◆ Task objective
Without skipping a line, reproduce the entries exactly.

START Material provided

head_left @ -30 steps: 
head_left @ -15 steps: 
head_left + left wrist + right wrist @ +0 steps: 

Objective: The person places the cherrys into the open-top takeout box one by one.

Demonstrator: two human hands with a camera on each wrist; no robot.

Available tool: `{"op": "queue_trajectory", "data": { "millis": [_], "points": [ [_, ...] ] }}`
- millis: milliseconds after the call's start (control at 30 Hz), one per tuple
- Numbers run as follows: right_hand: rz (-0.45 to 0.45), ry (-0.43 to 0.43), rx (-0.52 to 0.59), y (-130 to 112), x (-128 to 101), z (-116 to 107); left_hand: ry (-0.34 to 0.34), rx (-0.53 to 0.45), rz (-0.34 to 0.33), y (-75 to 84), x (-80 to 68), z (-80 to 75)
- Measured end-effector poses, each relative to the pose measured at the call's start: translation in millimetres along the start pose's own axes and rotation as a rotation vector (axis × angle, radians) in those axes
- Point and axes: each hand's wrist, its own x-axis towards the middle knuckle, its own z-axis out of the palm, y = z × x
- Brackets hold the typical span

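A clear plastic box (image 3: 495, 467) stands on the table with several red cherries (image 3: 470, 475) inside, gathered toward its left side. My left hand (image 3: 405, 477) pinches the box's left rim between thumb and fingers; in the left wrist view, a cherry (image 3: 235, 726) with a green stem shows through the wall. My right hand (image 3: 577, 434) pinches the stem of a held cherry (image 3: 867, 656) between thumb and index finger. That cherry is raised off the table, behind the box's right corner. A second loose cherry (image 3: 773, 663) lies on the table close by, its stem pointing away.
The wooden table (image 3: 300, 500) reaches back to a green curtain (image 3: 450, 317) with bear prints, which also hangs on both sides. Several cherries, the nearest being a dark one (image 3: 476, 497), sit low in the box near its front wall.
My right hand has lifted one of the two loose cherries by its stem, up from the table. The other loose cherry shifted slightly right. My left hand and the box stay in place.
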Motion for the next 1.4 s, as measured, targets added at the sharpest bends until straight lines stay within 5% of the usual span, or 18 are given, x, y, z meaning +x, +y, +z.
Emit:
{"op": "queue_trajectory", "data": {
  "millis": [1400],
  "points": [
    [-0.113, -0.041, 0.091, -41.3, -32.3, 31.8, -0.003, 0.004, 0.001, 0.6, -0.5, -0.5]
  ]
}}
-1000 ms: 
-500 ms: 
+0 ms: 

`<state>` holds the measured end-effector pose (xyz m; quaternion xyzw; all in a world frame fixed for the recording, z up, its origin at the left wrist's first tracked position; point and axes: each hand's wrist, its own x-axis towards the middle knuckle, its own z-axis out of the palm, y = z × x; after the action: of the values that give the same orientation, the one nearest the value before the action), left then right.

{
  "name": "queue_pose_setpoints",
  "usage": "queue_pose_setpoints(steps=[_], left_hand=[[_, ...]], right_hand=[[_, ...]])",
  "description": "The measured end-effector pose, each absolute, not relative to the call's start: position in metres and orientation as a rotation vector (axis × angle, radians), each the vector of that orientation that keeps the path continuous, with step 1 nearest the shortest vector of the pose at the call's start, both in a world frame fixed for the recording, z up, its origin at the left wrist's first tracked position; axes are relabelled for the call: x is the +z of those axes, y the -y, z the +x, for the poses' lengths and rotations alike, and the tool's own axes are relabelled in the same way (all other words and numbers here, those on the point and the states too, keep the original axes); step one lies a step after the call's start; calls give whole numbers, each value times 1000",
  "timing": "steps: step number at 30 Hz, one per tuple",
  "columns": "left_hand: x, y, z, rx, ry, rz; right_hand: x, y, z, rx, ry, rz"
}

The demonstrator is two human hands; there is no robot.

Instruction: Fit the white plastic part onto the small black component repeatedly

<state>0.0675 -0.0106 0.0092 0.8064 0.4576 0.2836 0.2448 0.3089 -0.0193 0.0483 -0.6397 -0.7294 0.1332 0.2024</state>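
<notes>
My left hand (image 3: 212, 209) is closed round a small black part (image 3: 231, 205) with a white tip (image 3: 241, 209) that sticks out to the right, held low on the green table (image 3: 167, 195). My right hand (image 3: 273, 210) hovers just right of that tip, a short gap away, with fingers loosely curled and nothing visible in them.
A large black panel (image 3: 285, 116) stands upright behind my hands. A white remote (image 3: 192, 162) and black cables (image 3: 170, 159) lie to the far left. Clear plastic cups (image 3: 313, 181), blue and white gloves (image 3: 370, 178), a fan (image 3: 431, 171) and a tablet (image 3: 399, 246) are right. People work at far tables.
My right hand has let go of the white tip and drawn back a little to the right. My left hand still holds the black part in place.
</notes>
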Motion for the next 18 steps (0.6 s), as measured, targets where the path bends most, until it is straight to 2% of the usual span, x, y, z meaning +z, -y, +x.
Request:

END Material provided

◆ Exercise answer
head_left @ -30 steps: 
head_left @ -15 steps: 
head_left + left wrist + right wrist @ +0 steps: 

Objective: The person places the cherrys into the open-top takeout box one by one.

Demonstrator: two human hands with a camera on each wrist; no robot.

Available tool: `{"op": "queue_trajectory", "data": { "millis": [_], "points": [ [_, ...] ] }}`
- millis: milliseconds after the call's start (control at 30 Hz), one per tuple
- Numbers run as follows: right_hand: rz (-0.45 to 0.45), ry (-0.43 to 0.43), rx (-0.52 to 0.59), y (-130 to 112), x (-128 to 101), z (-116 to 107); left_hand: ry (-0.34 to 0.34), rx (-0.53 to 0.45), rz (-0.34 to 0.33), y (-75 to 84), x (-80 to 68), z (-80 to 75)
- Measured end-effector poses, each relative to the pose measured at the call's start: translation in millimetres along the start pose's own axes and rotation as a rotation vector (axis × angle, radians) in those axes
- Point and axes: each hand's wrist, its own x-axis towards the middle knuckle, its own z-axis out of the palm, y = z × x
- Brackets hold the typical span

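A clear plastic box (image 3: 495, 467) stands on the table with several red cherries (image 3: 470, 475) inside, gathered toward its left side. My left hand (image 3: 405, 477) pinches the box's left rim between thumb and fingers; in the left wrist view, a cherry (image 3: 235, 726) with a green stem shows through the wall. My right hand (image 3: 577, 434) pinches the stem of a held cherry (image 3: 867, 656) between thumb and index finger. That cherry is raised off the table, behind the box's right corner. A second loose cherry (image 3: 773, 663) lies on the table close by, its stem pointing away.
The wooden table (image 3: 300, 500) reaches back to a green curtain (image 3: 450, 317) with bear prints, which also hangs on both sides. Several cherries, the nearest being a dark one (image 3: 476, 497), sit low in the box near its front wall.
My right hand has lifted one of the two loose cherries by its stem, up from the table. The other loose cherry shifted slightly right. My left hand and the box stay in place.
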Motion for the next 1.4 s, as measured, targets added at the sharpest bends until straight lines stay within 5% of the usual span, or 18 are given, x, y, z meaning +x, +y, +z.
Emit:
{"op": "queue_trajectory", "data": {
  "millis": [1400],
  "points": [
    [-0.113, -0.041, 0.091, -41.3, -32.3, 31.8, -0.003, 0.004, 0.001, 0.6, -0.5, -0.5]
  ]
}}
-1000 ms: 
-500 ms: 
+0 ms: 

`<state>` holds the measured end-effector pose (xyz m; quaternion xyzw; all in a world frame fixed for the recording, z up, its origin at the left wrist's first tracked position; point and axes: each hand's wrist, its own x-axis towards the middle knuckle, its own z-axis out of the palm, y = z × x; after the action: of the values that give the same orientation, the one nearest the value before the action), left then right.

{
  "name": "queue_pose_setpoints",
  "usage": "queue_pose_setpoints(steps=[_], left_hand=[[_, ...]], right_hand=[[_, ...]])",
  "description": "The measured end-effector pose, each absolute, not relative to the call's start: position in metres and orientation as a rotation vector (axis × angle, radians), each the vector of that orientation that keeps the path continuous, with step 1 nearest the shortest vector of the pose at the call's start, both in a world frame fixed for the recording, z up, its origin at the left wrist's first tracked position; axes are relabelled for the call: x is the +z of those axes, y the -y, z the +x, for the poses' lengths and rotations alike, and the tool's own axes are relabelled in the same way (all other words and numbers here, those on the point and the states too, keep the original axes); step one lies a step after the call's start; calls give whole numbers, each value times 1000",
  "timing": "steps: step number at 30 Hz, one per tuple",
  "columns": "left_hand: x, y, z, rx, ry, rz; right_hand: x, y, z, rx, ry, rz"
}

The demonstrator is two human hands; there is no robot.

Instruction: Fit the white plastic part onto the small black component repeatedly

<state>0.0675 -0.0106 0.0092 0.8064 0.4576 0.2836 0.2448 0.3089 -0.0193 0.0483 -0.6397 -0.7294 0.1332 0.2024</state>
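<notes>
My left hand (image 3: 212, 209) is closed round a small black part (image 3: 231, 205) with a white tip (image 3: 241, 209) that sticks out to the right, held low on the green table (image 3: 167, 195). My right hand (image 3: 273, 210) hovers just right of that tip, a short gap away, with fingers loosely curled and nothing visible in them.
A large black panel (image 3: 285, 116) stands upright behind my hands. A white remote (image 3: 192, 162) and black cables (image 3: 170, 159) lie to the far left. Clear plastic cups (image 3: 313, 181), blue and white gloves (image 3: 370, 178), a fan (image 3: 431, 171) and a tablet (image 3: 399, 246) are right. People work at far tables.
My right hand has let go of the white tip and drawn back a little to the right. My left hand still holds the black part in place.
</notes>
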Motion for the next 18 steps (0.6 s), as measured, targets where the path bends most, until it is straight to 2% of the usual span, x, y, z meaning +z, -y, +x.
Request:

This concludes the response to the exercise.